A Medical Device Daily
Stratagene (La Jolla, California), a manufacturer of research and diagnostic products, said that in the matter of Invitrogen Corporation vs. Stratagene, heard in the U.S. District Court for the Western District of Texas, a jury ruled that it infringed a U.S. patent (No. 4,981,797) held by Invitrogen (Carlsbad, California) by making and selling its competent E. coli cell products.
The jury decided to award Invitrogen a 15% royalty rate on sales between the years 1997 and 2004 – for $7.8 million in damages – and found that Stratagene willfully infringed the patent only between the years 1997 and 2001. The jury ruled that Invitrogen was not entitled to lost profits because Stratagene has had a non-infringing manufacturing process for competent cells. Invitrogen had been seeking $32 million in damages, based on lost profits.
Stratagene has the option to appeal the verdict.
Other details concerning the final judgment are being considered by the presiding judge. Stratagene said it had previously modified its process for manufacturing competent E. coli cell products and, as a result, Invitrogen has agreed that Stratagene products sold in recent years and currently offered for sale will not be affected by the verdict.
The action was initiated by Invitrogen in 2001, and the district court then found that Invitrogen's patent was not infringed by Stratagene. An appeals court reversed the decision in part and remanded the case to the lower court.
In January 2004, the district court granted partial summary judgment to Invitrogen based on the determination that Stratagene's then-existing manufacturing process infringed Invitrogen's patent, but also determined that Invitrogen's patent was invalid. Stratagene then changed its manufacturing process to a non-infringing method.
Invitrogen appealed the decision again, and in late 2005 the Federal Circuit Court reversed the district court's findings in part. The case was remanded to district court, resulting in the jury's determination handed down on Tuesday.
Endocare (Irvine, California) has agreed to settle charges of accounting fraud and making false and misleading public statements about the results of an internal investigation, the Securities and Exchange Commission (SEC) said. At the time, Endocare developed and distributed medical devices for use in the treatment of various types of cancers and urological ailments.
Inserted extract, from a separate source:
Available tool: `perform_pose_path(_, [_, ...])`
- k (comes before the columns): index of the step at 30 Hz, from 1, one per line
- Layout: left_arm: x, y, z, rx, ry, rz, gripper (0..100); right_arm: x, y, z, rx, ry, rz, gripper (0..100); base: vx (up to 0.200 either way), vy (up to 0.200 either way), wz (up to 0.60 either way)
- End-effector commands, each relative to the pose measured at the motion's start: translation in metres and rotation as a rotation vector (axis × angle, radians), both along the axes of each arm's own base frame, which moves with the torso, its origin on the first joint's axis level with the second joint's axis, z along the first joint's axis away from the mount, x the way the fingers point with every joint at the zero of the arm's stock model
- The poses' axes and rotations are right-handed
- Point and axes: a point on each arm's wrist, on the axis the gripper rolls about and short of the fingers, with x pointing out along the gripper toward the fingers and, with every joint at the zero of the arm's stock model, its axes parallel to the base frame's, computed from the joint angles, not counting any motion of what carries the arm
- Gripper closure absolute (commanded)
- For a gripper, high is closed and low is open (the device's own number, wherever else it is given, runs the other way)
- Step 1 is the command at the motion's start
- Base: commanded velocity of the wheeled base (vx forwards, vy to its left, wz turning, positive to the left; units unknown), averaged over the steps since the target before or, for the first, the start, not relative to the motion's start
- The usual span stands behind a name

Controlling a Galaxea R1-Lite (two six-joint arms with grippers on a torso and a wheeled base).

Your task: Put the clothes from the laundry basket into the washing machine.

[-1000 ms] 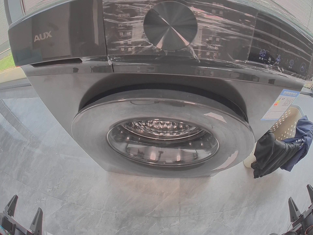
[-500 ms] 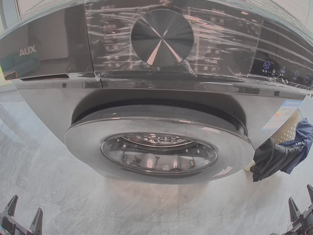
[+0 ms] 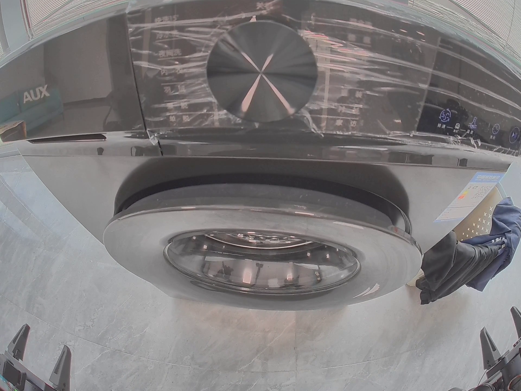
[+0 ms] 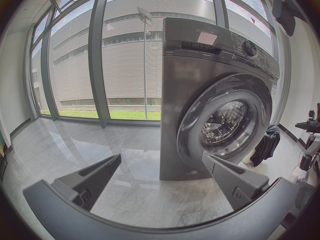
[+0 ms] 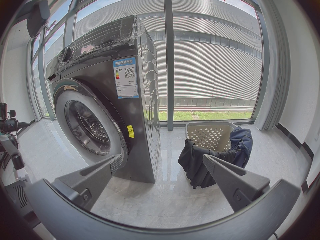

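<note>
A dark grey washing machine (image 3: 260, 180) stands right in front of me, its round glass door (image 3: 260, 256) shut. To its right on the floor is a cream perforated laundry basket (image 3: 480, 218). A black garment (image 3: 453, 267) and a blue garment (image 3: 504, 229) hang over the basket's rim. My left gripper (image 3: 44, 339) is low at the near left, open and holding nothing. My right gripper (image 3: 498, 321) is low at the near right, short of the basket, also open. The right wrist view shows the basket (image 5: 210, 134) with the black garment (image 5: 196, 164) beyond the right gripper (image 5: 160, 158).
Polished grey floor tiles (image 3: 244, 343) lie between me and the machine. Tall windows (image 4: 126, 67) stand behind and beside it. An energy label (image 3: 469, 194) is stuck on the machine's right side.
The head view has shifted: the machine fills more of the picture and its panel sits lower, so the camera has moved closer. Both grippers and the clothes look unchanged.
</note>
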Motion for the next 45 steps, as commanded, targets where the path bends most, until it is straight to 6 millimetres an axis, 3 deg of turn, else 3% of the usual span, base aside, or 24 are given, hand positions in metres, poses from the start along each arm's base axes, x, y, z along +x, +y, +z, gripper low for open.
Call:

To settle the charges, filed in U.S. District Court for the Central District of California, Endocare will pay a $750,000 civil penalty and be permanently enjoined from future violations, without admitting or denying the charges.
The SEC said that the company's senior vice president of sales, Kevin Quilty, and Jerry Anderson, the former president of an Endocare subsidiary, agreed to settle charges of recordkeeping and internal controls violations and in the case of Quilty, for aiding and abetting Endocare's violations.
Quilty agreed to pay $23,749 in disgorgement and interest and a $25,000 penalty. Anderson agreed to pay a $35,000 penalty. In a separate administrative proceeding, Endocare's former director of sales for the Southeast, L. Michael Hart, agreed to desist from causing Endocare's reporting and recordkeeping violations.
None were required to admit or deny the allegations.
The complaint charges that Endocare engaged in improper revenue recognition, ranging from false sales to undisclosed side agreements, and improperly understated or deferred expenses to inflate earnings. Endocare allegedly reported a history of “record” revenue growth quarter-over-quarter, reporting $2.8 million for 1Q01 to $11.4 million for 2Q02, and overstated revenue by at least 33% for 2Q02. Endocare further allegedly understated a pre-tax loss for 2001 by 20% and falsely reported pre-tax earnings for the first two quarters of 2002, rather than its actual substantial losses.
Quilty was charged with entering into undisclosed side agreements containing contingent terms and parked product shipped to Endocare-controlled warehouses, and that Anderson created fictitious customers purchasing $1.2 million in product in September 2002.
Endocare committed additional violations in the course of investigating allegations of improper accounting raised by its acting controller. In late 2002, after receiving the controller's charges, the company's audit committee retained a law firm to perform an investigation. Endocare's auditors at the time, KPMG, suggested that the audit committee hire independent counsel and an independent forensic accountant to conduct the investigation.
In November 2002, after reviewing the work of a forensic accountant that the audit committee had retained, KPMG said it was not prepared to complete its quarterly review until an expanded internal investigation had been performed. In December 2002, KPMG concluded that it could no longer rely on the representations of Endocare's management, and that it was withdrawing its report on Endocare's financials for the last fiscal year.
Endocare subsequently issued a press release in which it reported that an “independent review and investigation” had found “no indication of fraud or intentional wrongdoing by management.” The complaint alleges that Endocare had not conducted this investigation, and that an internal review had revealed substantial evidence of fraud.